Auch Sergej Iwantschuk hofft auf einen gewinnträchtigen Sommer. Der stämmige Blonde ist Inhaber der Agentur „Solo East Travel“, die interessierten Besuchern aus dem Westen unter anderem Fahrten mit alten Sowjetpanzern anbietet, sich aber vor allem auf Tschernobyl-Reisen spezialisiert hat. „Fußballfans, die sich für Geschichte und Technik interessieren, sollten dringend eine Tour bei uns buchen“, wirbt er.
Was der Geschäftsmann Iwantschuk als harmlose Studienfahrt verkauft, ist in den Augen vieler Ukrainer zynischer Katastrophentourismus. Gerade während der EM, so die weit verbreitete Meinung, sollten ausländische Besucher doch lieber die schönen Seiten des Landes kennlernen und nicht die Katastrophen der Vergangenheit bestaunen.
„Es ist ein Skandal, dass mit Tschernobyl heute Geld gemacht wird“, sagt eine Kioskverkäuferin in Kiew, die fast täglich die Abfahrt und Ankunft der Reisegruppen beobachtet. Die ukrainische Regierung hatte die Tschernobyl-Trips 2011 vorrübergehend verboten. Inzwischen sind sie aber wieder erlaubt. Zu verlockend sind wohl die Einnahmemöglichkeiten.
Im Kleinbus ist es inzwischen ruhig geworden. Auf der Fahrt von Kiew zum Checkpoint hatten sich die Touristen noch angeregt unterhalten, jetzt schauen sie stumm aus dem Fenster. Draußen ziehen verlassene Dörfer vorbei, Schilder warnen vor radioaktiver Strahlung. Ein kurzes Erinnerungsfoto am zerstörten Reaktor Nummer 4, immer wieder schlägt jetzt der Geigerzähler Alarm.
In weiten Teilen der Sperrzone ist die Radioaktivität so gering wie außerhalb der Sperrzone. Doch es gibt auch immer wieder so genannte Hotspots, deren Strahlung den Grenzwert zweitausendfach übersteigt. Ängstlich und doch fasziniert schaut die Besuchergruppe auf die Anzeige des Messgeräts. „Solange wir uns nicht zu lange an diesen Stellen aufhalten, ist alles ungefährlich“, beteuert Maxim. Nicht alle wollen ihm glauben.

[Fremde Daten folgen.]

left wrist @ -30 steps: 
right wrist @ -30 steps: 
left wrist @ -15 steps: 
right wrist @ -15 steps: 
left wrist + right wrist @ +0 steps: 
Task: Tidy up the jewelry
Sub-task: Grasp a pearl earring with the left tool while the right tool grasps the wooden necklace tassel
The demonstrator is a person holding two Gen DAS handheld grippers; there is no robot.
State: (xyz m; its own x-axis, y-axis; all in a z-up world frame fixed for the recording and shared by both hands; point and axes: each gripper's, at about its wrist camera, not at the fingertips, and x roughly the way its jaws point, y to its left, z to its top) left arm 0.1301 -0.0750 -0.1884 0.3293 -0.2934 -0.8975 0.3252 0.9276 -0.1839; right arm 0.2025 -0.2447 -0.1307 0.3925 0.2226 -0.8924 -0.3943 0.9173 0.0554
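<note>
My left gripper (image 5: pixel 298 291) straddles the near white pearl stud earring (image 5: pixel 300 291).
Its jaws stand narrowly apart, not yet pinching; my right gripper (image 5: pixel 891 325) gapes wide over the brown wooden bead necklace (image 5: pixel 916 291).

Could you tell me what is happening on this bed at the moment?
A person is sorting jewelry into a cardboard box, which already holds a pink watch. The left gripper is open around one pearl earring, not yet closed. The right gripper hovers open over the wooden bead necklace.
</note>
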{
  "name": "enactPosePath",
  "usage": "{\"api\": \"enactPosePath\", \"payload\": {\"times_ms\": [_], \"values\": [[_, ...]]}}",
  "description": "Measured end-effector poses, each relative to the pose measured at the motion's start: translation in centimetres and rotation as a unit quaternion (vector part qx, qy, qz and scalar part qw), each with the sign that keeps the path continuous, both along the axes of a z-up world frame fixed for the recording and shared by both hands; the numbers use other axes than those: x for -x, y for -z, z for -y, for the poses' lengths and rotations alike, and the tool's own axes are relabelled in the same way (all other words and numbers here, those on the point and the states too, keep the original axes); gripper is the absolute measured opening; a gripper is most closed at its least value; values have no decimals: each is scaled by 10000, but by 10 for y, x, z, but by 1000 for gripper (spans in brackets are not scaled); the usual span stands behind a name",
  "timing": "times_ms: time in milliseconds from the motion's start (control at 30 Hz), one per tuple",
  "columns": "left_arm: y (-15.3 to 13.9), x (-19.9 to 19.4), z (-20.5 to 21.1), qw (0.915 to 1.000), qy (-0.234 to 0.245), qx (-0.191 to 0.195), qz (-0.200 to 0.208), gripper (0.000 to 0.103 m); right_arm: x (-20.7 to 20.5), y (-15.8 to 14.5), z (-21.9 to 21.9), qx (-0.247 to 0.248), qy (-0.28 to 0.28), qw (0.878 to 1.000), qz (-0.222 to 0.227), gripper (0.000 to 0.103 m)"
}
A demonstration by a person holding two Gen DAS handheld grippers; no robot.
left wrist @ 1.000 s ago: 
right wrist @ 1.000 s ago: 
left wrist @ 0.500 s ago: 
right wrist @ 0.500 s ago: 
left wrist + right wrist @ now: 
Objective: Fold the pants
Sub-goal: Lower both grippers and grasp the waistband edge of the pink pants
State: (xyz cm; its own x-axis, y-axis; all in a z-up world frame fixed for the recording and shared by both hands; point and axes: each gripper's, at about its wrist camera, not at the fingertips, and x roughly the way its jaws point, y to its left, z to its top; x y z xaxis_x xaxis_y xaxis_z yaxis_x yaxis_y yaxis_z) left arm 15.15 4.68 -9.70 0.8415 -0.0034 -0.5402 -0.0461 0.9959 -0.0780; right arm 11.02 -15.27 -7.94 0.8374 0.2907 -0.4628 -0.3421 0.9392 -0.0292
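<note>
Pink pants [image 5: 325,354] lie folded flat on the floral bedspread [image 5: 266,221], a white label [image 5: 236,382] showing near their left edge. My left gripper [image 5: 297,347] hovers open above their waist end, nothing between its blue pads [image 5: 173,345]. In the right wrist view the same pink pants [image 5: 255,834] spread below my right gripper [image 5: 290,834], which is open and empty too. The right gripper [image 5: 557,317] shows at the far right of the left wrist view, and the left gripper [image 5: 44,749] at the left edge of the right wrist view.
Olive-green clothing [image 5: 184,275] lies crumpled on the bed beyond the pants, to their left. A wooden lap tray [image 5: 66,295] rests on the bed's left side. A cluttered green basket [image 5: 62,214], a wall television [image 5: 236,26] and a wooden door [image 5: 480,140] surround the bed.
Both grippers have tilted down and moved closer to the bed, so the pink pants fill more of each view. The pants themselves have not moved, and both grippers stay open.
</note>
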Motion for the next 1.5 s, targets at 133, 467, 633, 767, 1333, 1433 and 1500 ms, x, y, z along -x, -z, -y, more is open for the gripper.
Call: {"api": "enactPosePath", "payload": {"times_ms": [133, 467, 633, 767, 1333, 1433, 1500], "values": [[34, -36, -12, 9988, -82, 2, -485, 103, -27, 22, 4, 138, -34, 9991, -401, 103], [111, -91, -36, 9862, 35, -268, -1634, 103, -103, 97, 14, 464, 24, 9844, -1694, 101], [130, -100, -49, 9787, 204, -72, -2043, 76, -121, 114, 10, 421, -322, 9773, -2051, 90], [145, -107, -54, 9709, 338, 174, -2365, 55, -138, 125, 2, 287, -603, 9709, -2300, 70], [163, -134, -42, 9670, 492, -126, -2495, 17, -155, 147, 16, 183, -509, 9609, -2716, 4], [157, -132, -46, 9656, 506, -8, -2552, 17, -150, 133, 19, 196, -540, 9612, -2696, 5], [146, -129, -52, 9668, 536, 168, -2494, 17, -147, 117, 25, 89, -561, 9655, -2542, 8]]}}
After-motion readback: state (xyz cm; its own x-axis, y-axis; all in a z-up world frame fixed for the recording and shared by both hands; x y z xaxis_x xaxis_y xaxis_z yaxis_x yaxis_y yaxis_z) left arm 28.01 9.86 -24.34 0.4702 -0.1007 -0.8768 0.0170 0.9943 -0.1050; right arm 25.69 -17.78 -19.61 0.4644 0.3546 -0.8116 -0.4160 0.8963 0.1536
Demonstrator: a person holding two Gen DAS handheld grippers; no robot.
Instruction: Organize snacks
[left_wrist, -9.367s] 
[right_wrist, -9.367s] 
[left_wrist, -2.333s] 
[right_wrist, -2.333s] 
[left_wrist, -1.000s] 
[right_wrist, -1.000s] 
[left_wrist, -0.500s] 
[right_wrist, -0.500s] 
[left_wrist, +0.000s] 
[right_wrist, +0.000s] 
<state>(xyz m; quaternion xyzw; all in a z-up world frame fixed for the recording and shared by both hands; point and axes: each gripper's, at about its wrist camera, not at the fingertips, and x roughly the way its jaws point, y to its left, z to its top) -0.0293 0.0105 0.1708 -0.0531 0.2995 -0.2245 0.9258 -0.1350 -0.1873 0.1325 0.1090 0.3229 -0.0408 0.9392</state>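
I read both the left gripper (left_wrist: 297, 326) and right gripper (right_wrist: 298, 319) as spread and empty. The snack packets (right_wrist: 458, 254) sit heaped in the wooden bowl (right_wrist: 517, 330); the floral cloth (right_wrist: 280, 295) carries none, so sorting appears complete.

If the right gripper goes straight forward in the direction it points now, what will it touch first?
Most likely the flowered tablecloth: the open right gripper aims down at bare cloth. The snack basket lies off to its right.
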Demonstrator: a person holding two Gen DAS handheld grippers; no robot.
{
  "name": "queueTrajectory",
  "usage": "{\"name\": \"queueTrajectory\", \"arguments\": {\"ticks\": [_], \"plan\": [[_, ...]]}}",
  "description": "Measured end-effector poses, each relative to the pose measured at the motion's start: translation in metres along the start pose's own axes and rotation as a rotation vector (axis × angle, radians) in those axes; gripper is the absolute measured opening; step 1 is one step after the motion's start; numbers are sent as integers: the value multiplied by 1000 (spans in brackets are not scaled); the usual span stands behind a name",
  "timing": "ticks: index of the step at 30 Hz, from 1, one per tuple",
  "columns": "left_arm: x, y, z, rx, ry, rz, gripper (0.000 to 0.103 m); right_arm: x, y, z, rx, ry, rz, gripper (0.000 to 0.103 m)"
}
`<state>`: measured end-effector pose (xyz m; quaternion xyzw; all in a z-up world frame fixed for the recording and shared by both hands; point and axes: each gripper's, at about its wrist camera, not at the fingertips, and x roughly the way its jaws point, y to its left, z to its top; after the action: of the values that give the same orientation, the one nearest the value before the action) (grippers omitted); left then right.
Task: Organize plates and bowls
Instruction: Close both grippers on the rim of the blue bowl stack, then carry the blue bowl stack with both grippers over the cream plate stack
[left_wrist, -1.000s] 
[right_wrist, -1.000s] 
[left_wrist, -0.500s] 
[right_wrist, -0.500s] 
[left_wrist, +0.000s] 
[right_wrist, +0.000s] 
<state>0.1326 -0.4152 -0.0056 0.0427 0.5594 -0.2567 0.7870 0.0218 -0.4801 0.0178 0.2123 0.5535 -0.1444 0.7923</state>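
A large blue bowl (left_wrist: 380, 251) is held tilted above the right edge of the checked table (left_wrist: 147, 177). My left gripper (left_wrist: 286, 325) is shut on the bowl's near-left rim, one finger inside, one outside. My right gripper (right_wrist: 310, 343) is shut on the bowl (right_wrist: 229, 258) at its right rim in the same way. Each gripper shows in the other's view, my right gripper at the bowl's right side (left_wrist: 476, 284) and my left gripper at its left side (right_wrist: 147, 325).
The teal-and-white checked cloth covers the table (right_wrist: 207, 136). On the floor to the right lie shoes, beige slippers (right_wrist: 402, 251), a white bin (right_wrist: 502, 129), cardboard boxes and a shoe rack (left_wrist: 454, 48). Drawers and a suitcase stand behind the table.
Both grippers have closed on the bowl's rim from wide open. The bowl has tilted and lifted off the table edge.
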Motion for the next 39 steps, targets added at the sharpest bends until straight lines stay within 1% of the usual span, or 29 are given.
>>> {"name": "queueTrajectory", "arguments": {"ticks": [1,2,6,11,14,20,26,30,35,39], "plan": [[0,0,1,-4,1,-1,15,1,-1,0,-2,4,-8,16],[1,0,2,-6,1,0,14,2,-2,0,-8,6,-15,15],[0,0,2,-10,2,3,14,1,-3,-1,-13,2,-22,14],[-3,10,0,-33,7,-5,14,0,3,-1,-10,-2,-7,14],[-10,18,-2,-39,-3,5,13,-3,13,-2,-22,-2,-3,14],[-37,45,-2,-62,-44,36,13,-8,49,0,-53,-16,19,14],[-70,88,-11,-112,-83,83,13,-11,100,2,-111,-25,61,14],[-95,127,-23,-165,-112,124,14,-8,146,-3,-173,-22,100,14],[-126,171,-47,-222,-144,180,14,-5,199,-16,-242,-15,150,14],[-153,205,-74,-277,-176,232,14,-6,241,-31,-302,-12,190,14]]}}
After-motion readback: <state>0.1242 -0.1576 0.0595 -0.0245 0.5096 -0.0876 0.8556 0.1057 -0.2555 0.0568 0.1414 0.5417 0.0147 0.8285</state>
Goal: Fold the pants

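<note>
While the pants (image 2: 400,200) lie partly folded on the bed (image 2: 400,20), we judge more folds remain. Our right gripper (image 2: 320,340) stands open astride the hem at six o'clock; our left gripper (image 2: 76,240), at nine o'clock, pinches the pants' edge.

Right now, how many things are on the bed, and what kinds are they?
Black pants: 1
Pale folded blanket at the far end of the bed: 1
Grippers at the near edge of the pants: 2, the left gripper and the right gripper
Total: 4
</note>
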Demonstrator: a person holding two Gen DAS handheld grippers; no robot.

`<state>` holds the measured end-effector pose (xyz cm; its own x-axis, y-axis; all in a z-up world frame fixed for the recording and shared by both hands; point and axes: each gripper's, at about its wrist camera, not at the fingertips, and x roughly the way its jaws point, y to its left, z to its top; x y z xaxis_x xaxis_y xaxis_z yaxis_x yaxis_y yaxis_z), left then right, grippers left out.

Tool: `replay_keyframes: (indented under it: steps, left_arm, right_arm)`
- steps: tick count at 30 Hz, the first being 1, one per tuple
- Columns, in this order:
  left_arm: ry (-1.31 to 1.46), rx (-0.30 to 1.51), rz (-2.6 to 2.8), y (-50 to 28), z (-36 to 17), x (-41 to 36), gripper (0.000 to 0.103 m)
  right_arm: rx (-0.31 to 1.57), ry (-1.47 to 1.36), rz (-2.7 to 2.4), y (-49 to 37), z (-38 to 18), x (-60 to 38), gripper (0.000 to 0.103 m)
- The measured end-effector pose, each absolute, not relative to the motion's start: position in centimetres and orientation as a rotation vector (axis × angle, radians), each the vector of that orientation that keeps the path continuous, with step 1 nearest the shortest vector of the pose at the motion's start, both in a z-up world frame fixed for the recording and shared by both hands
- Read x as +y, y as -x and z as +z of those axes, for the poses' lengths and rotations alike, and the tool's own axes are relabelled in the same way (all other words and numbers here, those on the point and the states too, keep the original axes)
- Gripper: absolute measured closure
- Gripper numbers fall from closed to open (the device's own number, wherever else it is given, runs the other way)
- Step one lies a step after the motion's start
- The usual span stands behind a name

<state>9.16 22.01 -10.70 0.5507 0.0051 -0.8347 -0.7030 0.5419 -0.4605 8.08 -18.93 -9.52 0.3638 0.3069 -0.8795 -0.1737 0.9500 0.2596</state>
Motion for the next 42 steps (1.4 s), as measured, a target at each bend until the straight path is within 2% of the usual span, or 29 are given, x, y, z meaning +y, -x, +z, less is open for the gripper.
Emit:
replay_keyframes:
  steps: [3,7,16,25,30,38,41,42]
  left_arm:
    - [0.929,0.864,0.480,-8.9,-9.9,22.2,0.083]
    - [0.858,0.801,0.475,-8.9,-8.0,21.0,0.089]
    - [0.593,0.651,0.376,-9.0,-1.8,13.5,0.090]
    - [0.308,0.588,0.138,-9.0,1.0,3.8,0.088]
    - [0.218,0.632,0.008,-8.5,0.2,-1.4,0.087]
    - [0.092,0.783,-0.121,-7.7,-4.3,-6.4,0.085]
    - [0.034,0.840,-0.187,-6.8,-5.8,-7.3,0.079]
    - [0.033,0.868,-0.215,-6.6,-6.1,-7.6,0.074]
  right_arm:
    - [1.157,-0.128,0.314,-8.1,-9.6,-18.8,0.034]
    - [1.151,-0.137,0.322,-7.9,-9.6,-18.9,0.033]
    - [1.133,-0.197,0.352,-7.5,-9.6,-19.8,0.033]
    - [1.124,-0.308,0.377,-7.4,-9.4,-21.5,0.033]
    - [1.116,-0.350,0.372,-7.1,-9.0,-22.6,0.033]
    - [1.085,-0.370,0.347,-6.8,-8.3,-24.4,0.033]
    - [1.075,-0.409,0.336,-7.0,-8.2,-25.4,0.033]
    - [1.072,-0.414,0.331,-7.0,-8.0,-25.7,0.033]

Der Bus stoppt jetzt in der Geisterstadt Pripjat, eine Art Pompeji des Atomzeitalters. Früher lebten hier einmal 50.000 Menschen, seit jenen Tagen im Frühjahr 1986 sind die Häuser verlassen. Ein Riesenrad, das niemals in Betrieb ging, ist zum traurigen Wahrzeichen geworden. In einer Schule liegen hunderte Kindergasmasken herum, stumme Zeugen eines völlig verfehlten Krisenmanagements. Viel zu spät hatten die sowjetischen Behörden nach der Explosion beschlossen, die Stadt zu evakuieren
Der Bus bringt die Gruppe zurück zum Checkpoint. Nach knapp fünf Stunden ist die Reise durchs Sperrgebiet hier zu Ende. Geht es nach den Plänen der Veranstalter, dann könnten Fußballfans nach einem Tschernobyl-Ausflug noch am selben Abend in Kiew ins Stadion gehen. „Vielleicht gefällt es ihnen ja aber auch so gut bei uns, dass sie für immer hier bleiben wollen“, lacht Tour-Guide Maxim. Wie gesagt: Ohne Humor wäre sein Job nicht zu ertragen.